The most important piece of data on Monday will be the US ISM Non-Manufacturing/Services Composite Index. Economists are expecting a decline from 61.6 in September to 59.5 in October, but given the strong September reading, a slight fall shouldn’t have too much impact on the Greenback. The UK also releases services data on Monday. The Markit UK Services and UK Composite Purchasing Managers’ Indexes (PMI) both posted declines; investors will be particularly interested in the services fall as the sector accounts for such a large part of the British economy. Bank of Japan (BoJ) Governor Haruhiko Kuroda will speak in Nagoya, and Bank of Canada (BoC) Governor Stephen Poloz will speak in London.
Politics are likely to steal the show on Tuesday with the UK cabinet meeting taking place which could reveal a Brexit breakthrough. Two weeks of strategic silence might yield a result in the EU/UK deadlock, which could be very positive for the Pound exchange rate. Another exciting development for markets on Tuesday will be the US midterm elections which will be significant for the future of Trump’s Presidency. A Democrat majority would mean Republican measures could be blocked. If Democrats were able to gain control of the House, it would enable them to potentially launch impeachment proceedings against Trump.
For the Pound, Euro, and US Dollar, there’s little data out which will significantly impact their movement, with mainly low-tier releases due to be published. However, the Eurozone will release a raft of ecostats in the form of Italian, German, French, and Eurozone PMI’s, which will display the final October figures. Any deviation from the original readings could put some pressure on the EUR exchange rate. German Factory Orders numbers for September will also reach markets; the August print registered a -2.1% contraction on the year and September is expected to show a further slip to -2.8%. It’s a quiet day for UK and US economic data, with only the British Retail Consortium’s (BRC) Sales Like-for-Like data out in the UK. Volatility in the Australian Dollar could occur ahead of the Reserve Bank of Australia’s (RBA) cash rate decision, while the New Zealand Dollar remains reactive to the latest labour market stats.
Eurozone data will be at the front of investors’ minds on Wednesday with German Industrial Production, the German Construction PMI, and Eurozone Retail Sales numbers all making their way onto the market. The US will also shed some light on Consumer Credit, and Mortgage Applications for the week through November 2nd, while UK Halifax House Price data is also revealed.
In central bank developments, the Reserve Bank of New Zealand (RBNZ) will be setting its cash rate target, followed by Governor Adrian Orr’s appearance at the parliament select committee. Meanwhile, the latest Japanese Leading and Coincident Indexes will be out, and the BoJ’s Yukitoshu Funo will speak.
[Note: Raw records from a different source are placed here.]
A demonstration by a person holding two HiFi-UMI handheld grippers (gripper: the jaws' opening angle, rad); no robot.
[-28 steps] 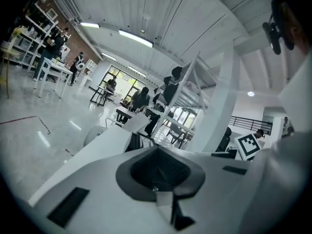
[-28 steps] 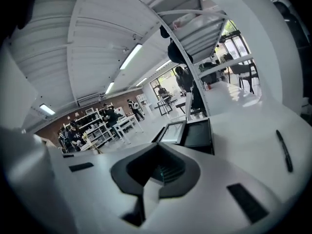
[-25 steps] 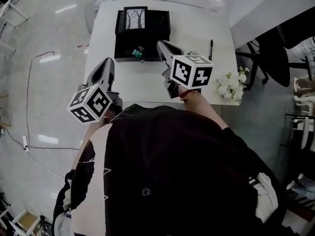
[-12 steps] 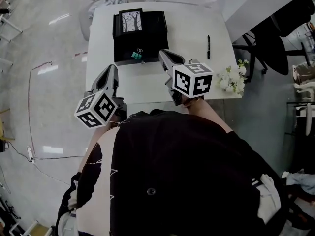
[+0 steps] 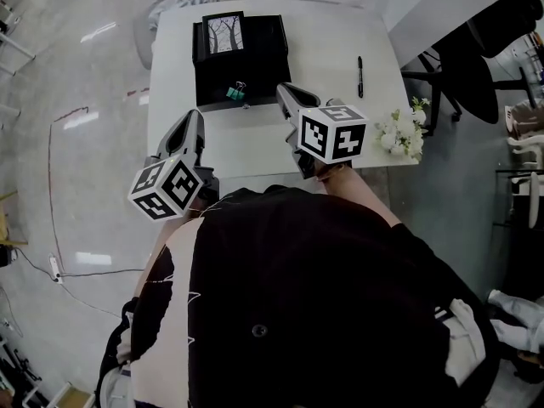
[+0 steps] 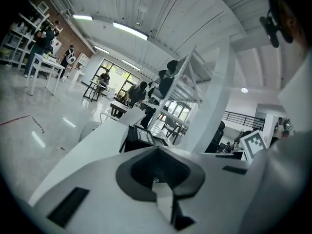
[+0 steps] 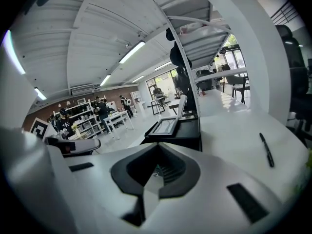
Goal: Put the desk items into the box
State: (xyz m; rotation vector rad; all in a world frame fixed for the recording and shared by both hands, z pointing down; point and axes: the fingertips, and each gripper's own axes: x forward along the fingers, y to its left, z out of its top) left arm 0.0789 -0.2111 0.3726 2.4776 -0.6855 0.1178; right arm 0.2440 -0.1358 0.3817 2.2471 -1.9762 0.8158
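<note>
Loose on tabletop (image 5: 327, 41): black pen (image 5: 359, 65), far right; white flowers (image 5: 399, 134), near right. Both closed, empty: left tongs (image 5: 194, 119), right tongs (image 5: 284, 89). Likely best: open right tongs, pinch pen mid-barrel.

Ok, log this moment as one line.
left gripper: shut, empty | right gripper: shut, empty | pen: on table, right of box | box: holds picture frame

At upper centre we see the black box (image 5: 255, 70) on the white table (image 5: 340, 109); the pen (image 5: 360, 65) lies to its right.
</note>
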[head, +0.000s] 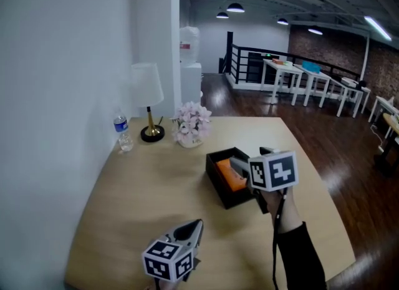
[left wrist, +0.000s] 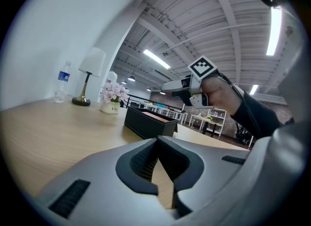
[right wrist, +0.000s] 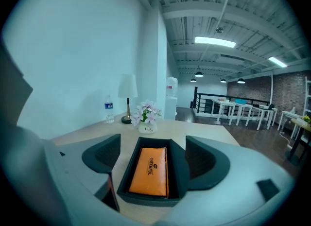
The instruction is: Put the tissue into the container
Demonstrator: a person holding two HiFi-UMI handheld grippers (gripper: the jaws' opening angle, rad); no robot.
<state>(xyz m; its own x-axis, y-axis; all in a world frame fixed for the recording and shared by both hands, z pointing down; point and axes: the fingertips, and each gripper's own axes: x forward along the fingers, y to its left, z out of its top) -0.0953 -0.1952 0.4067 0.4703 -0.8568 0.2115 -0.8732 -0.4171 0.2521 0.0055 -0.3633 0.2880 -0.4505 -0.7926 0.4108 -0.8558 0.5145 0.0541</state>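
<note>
An orange tissue pack [right wrist: 149, 170] lies flat inside the black rectangular container [right wrist: 127, 171] on the wooden table. My right gripper [right wrist: 153, 145] hangs just above the container's near end, jaws wide open, one on each side of the box, pads touching nothing. In the head view the container [head: 215, 176] sits right of the table's middle, the tissue pack [head: 229, 176] is inside it, and the right gripper [head: 235, 161] is over it. My left gripper [head: 197, 225] hovers low near the front edge, shut and empty; its pads [left wrist: 156, 145] meet at the tips. From there the container [left wrist: 146, 123] stands ahead.
A white-shaded lamp [head: 146, 95], a water bottle [head: 122, 131] and a small pot of pink flowers [head: 191, 123] stand at the table's far left by the white wall. The table [head: 143, 189] drops off to dark wooden floor on the right.
</note>
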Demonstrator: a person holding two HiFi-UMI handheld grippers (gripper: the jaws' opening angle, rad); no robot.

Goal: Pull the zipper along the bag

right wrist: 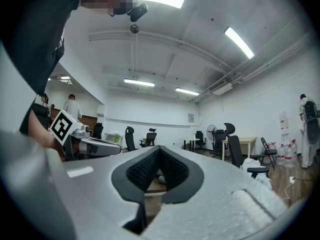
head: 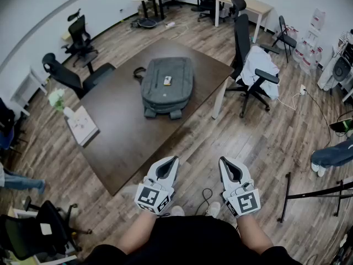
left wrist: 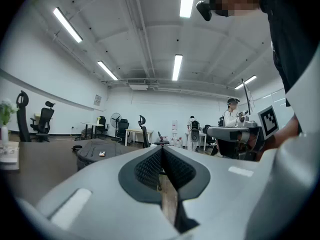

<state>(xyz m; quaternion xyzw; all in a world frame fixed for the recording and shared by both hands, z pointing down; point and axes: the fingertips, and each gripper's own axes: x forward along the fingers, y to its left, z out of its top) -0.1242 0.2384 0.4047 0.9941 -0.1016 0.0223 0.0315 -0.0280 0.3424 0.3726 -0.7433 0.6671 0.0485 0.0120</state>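
Observation:
A grey backpack (head: pixel 165 85) lies flat on the dark brown table (head: pixel 121 137), with a small tag on its top face. Seen low from the left gripper view, the backpack (left wrist: pixel 97 153) is a dark mound far ahead at the left. My left gripper (head: pixel 171 161) is held near my body, well short of the table's near corner, jaws shut and empty. My right gripper (head: pixel 225 163) hangs beside it over the wooden floor, also shut with nothing in it. Both point toward the table. The zipper is too small to make out.
A notebook (head: pixel 81 125) and a small plant (head: pixel 57 99) sit on the table's left end. Office chairs (head: pixel 251 65) ring the table, one draped with white cloth. A black stand (head: pixel 309 195) lies on the floor at the right. People stand further off in the room.

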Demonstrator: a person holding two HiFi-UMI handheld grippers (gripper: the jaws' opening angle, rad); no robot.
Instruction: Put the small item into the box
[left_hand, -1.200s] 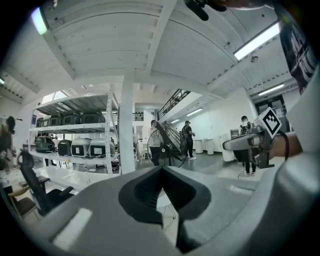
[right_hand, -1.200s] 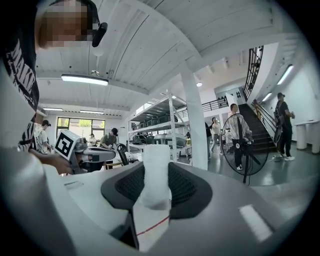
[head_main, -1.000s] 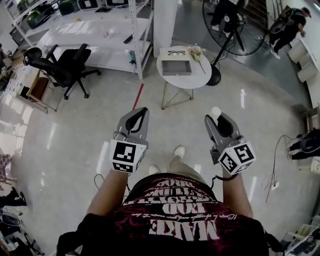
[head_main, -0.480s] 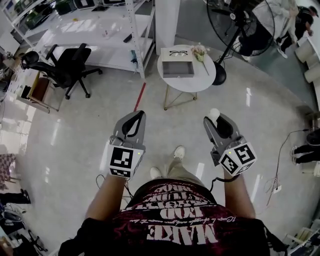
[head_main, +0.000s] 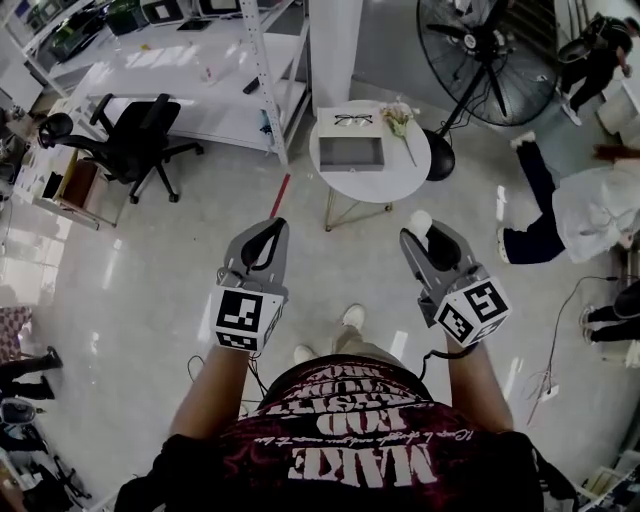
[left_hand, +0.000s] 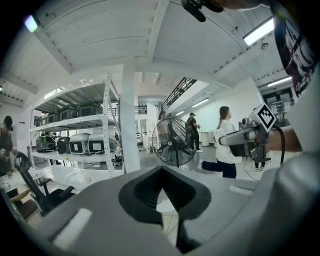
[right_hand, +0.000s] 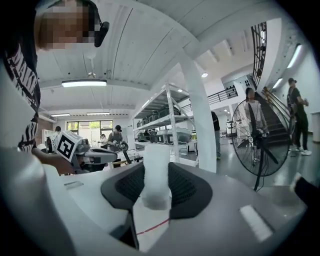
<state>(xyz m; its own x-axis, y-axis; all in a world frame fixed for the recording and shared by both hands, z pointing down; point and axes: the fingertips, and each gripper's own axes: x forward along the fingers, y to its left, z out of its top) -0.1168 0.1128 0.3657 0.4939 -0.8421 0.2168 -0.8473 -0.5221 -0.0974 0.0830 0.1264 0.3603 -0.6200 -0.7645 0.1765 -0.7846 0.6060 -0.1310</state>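
Note:
In the head view my right gripper (head_main: 418, 230) is shut on a small white item (head_main: 420, 220), a pale cylinder that sticks up between the dark pads. The right gripper view shows the same white item (right_hand: 156, 167) pinched in the gripper (right_hand: 156, 199). My left gripper (head_main: 272, 228) is held level with it, shut and empty; in its own view the gripper (left_hand: 161, 176) has its jaws meeting at a seam. Ahead, an open grey box (head_main: 351, 153) lies on a round white table (head_main: 400, 170), well beyond both grippers.
Glasses (head_main: 352, 119) and a flower sprig (head_main: 398, 118) share the table with the box. A black office chair (head_main: 130, 140) and white shelving (head_main: 200, 70) stand to the left, a pillar (head_main: 335, 50) behind, a floor fan (head_main: 490, 60) to the right. A person in white (head_main: 590, 210) walks at right.
A person in white has walked into view at the right. The table with the box sits slightly nearer in the view. Both grippers keep their pose and their hold.

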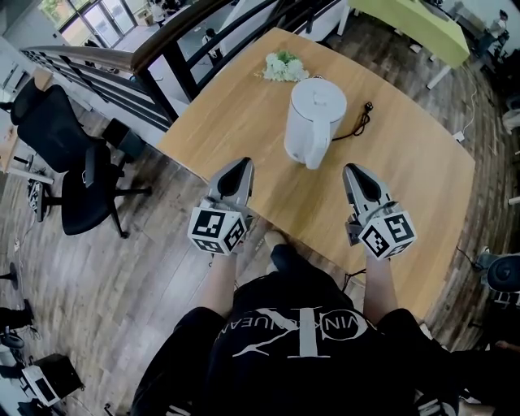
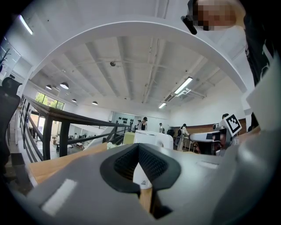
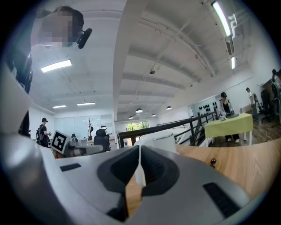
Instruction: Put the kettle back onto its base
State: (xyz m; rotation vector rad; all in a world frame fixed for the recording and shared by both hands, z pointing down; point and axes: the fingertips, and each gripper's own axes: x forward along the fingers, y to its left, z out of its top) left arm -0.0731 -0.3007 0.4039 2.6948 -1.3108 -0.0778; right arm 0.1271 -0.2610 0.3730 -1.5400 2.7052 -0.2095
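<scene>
left gripper (image 1: pixel 242 165): jaws pressed together, tips touching, nothing between them. Points level across the table (image 1: pixel 422 175), over its near edge.
right gripper (image 1: pixel 353 169): jaws also closed tip to tip, empty. Level, roughly parallel to the left one, at its 3 o'clock.
kettle (image 1: pixel 314 120): white, lid on, upright on the table. At 12 o'clock from the person, ahead of both grippers and between their lines. Clear of both, no contact.
base: can't separate it from the kettle's bottom in any view, so can't tell whether the kettle sits on it.
cord (image 1: pixel 357 123): black, lying on the table at the kettle's 3 o'clock. It runs in toward the kettle's foot.
flowers (image 1: pixel 284 67): small white-and-green bunch on the table at the kettle's 11 o'clock, near the far edge, apart from the kettle.
office chair (image 1: pixel 69 154): black, on the wood floor at the left gripper's 9 o'clock, off the table's left side.
railing (image 1: pixel 162 61): dark bars, past the table at 11 o'clock.
green table (image 1: pixel 410 24): at 1 o'clock, well beyond the wooden one.
people: a few standing far back in both gripper views, too small for detail.
</scene>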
Market movement is expected to heat up on Thursday when the US Federal Reserve makes its latest interest rate decision. Economists expect the central bank to keep rates on hold at the November meeting, but investors will be watching to see whether the central bank has a more hawkish stance moving forwards after recent economic data. Friday’s Change in Non-Farm Payrolls figure showed an impressive rebound in October, while wage growth amassed its biggest gain in nine-and-a-half years.
In other economic data, the latest Swiss Unemployment Rate figure will print, with forecasts suggesting it will stagnate in October at a seasonally adjusted 2.5% (n.s.a stands at 2.4%). The Canadian Housing Starts and Housing Price Index will also be released.
UK growth numbers will be at the forefront of Friday’s data stream for GBP investors, with the third quarter figure predicted to rise to 1.5% on the year after the previous 1.2% reading. Investors will be keen to see the ongoing effect of Brexit on the British economy, and so Sterling could experience some significant movement on the growth figure. A raft of other UK data will also be out, including Trade Balance, Industrial Production, Manufacturing Production, and Construction Output. US sentiment data will also print.
For those interested in the Australian Dollar, the RBA will be making a statement on monetary policy which could be significant for the Aussie currency. Meanwhile, China will release its October Consumer Price Index which could influence not only the Yuan but also the Trans-Tasman currencies as the nations’ share strong trade links.